Another main loads that kernel and launch it:

hProgram = clCreateProgramWithBinary(hContext, 1, &devices[0], (const size_t *)&binary_size,

 (const unsigned char **)&binary_buf, &binary_status, &ret);

cl_kernel hKernel;

 hKernel=clCreateKernel(hProgram,"vectorAdd", 0);

.....

Unfortunately, It doesn’t work :( The kernel written from first source code has ASCII format, it has not an executable format. But I don’t get any erro message, the compilation and load of kernel appears work well.

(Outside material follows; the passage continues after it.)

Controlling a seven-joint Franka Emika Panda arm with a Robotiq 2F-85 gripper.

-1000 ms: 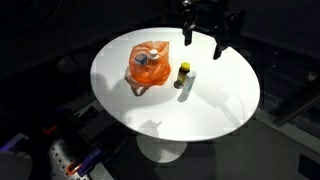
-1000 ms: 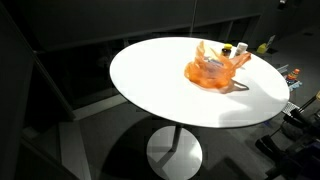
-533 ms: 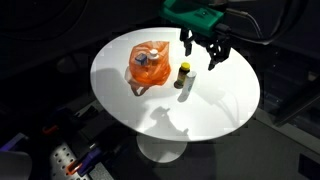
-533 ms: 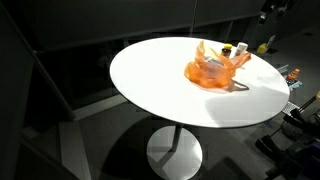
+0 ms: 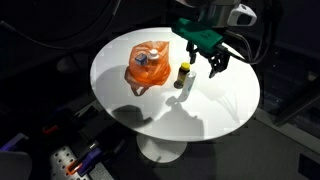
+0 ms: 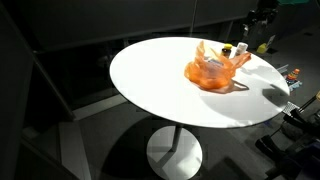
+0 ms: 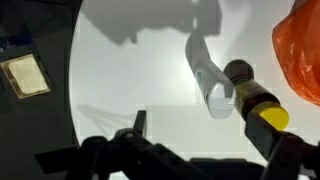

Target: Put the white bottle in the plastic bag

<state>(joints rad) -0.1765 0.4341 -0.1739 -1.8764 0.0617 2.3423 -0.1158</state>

Someone could you help me?

Thanks in forward.

The “Binary” in “clCreateProgramWithBinary” is misleading in this case. Depending on the OpenCL platform it might actually be a binary / executable format (for AMD and Intel OpenCL platform it IMHO is), but for NVIDIA, the “binary” is in fact PTX Assembler source code. IIRC, the OpenCL specification also clarifies that “binary” might just be some intermediate / reusable format, not necessarily a binary.

Of course,

placing another

clBuildProgram(hProgram, 1, &devices[0], NULL, NULL, NULL);

in the second code snippet, it works well. I have read now in “OpenCL programming guide” that “whether a program is created from source or binary, it must always be built before it can be used.”.

It means the max we can do is to generate the PTX code one time and reuse it building each time, so avoid the first conversion source code → PTX but doing ever PTX → executable code.

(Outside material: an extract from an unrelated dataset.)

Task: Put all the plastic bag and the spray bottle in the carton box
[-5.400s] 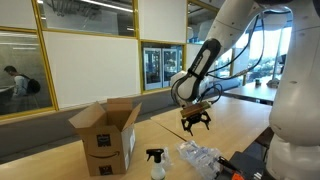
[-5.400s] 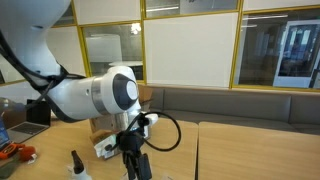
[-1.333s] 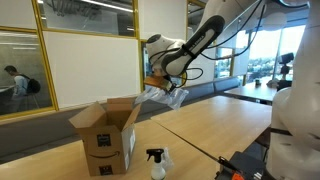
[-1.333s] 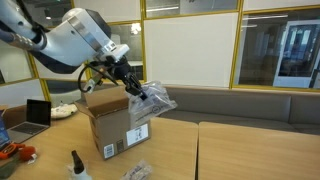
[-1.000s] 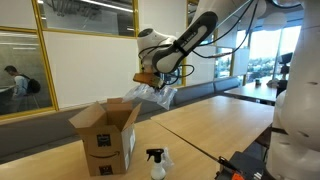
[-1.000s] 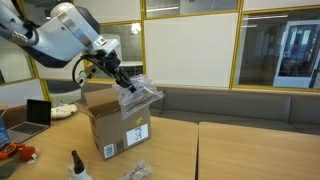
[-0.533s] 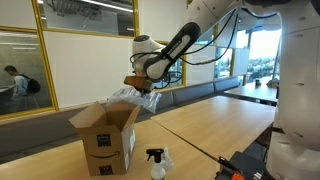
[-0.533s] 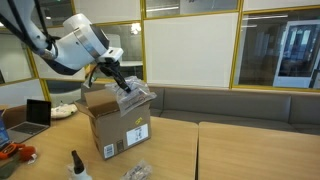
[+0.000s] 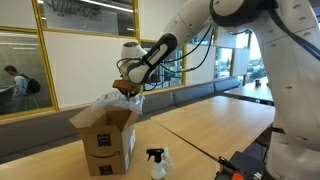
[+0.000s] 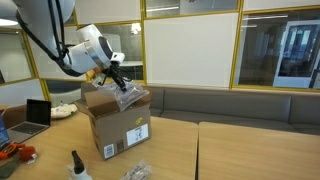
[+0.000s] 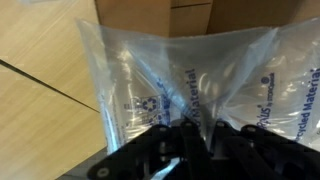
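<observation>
The box (image 9: 103, 140) stands on the worktop (image 9: 200, 125), and the bag (image 9: 108, 103) hangs from the pincer (image 9: 127, 90) just over its open top. In an exterior view the spray bottle (image 10: 76, 165) stands before the box, a loose bag (image 10: 136, 172) lying near it

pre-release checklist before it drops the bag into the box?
1. Grip: gripper jaws pinched on the plastic bag: ok.
2. Bag over the carton box opening in both exterior views: ok.
3. Box flaps open: ok.
4. Bag's hanging end inside the rim: cannot tell.
5. Spray bottle upright on the table, apart from the box: ok.
6. All items packed: not ok; the bottle and a second bag lie outside.
</observation>
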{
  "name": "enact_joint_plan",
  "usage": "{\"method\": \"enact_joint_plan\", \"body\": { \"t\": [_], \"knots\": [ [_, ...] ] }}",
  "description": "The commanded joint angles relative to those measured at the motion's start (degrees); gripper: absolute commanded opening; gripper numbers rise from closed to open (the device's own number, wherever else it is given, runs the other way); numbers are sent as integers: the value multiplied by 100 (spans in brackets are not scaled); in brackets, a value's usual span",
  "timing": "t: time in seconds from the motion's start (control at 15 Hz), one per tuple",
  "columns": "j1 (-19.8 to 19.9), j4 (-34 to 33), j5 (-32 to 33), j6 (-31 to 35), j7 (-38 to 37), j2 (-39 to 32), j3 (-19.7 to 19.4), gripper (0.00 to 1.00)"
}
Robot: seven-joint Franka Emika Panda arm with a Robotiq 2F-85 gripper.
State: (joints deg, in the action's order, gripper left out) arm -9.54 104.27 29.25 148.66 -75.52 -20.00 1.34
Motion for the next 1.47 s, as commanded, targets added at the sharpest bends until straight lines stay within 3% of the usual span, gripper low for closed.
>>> {"method": "enact_joint_plan", "body": {
  "t": [0.0,0.2,0.53,0.6,0.67,1.2,1.27,1.4],
  "knots": [
    [-194,-973,-507,2,776,-641,-6,8],
    [-249,-1351,-1029,72,1318,-995,46,8],
    [-204,-1433,-2081,316,2284,-1385,227,9],
    [-201,-1409,-2267,332,2473,-1409,247,15],
    [-198,-1395,-2430,327,2639,-1462,252,35],
    [-80,-1027,-3356,205,3567,-1440,191,94],
    [-55,-962,-3431,180,3639,-1400,176,99],
    [-28,-814,-3494,94,3724,-1242,85,100]
  ]
}}
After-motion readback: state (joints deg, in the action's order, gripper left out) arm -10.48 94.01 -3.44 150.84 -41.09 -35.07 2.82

But I suspect that the second phase needs more time, and I suspect ever that eventual flags passed to a compiler must be equal in first and second phase. Is it rigth?

Thanks.

I don’t know for sure, but I’d say that the front-end OpenCL → PTX step is more expensive, and that compiler flags only affect this step (so it’s irrelevant what flags you pass when building from binary). I tend to think of it like this: Building from source includes compiling and linking, building from binary only linking, and the flags passed are only compiler flags. Of course it’s not really correct here as the PTX source code needs to be compiled, too, but I think it’s a good way to think of it in general.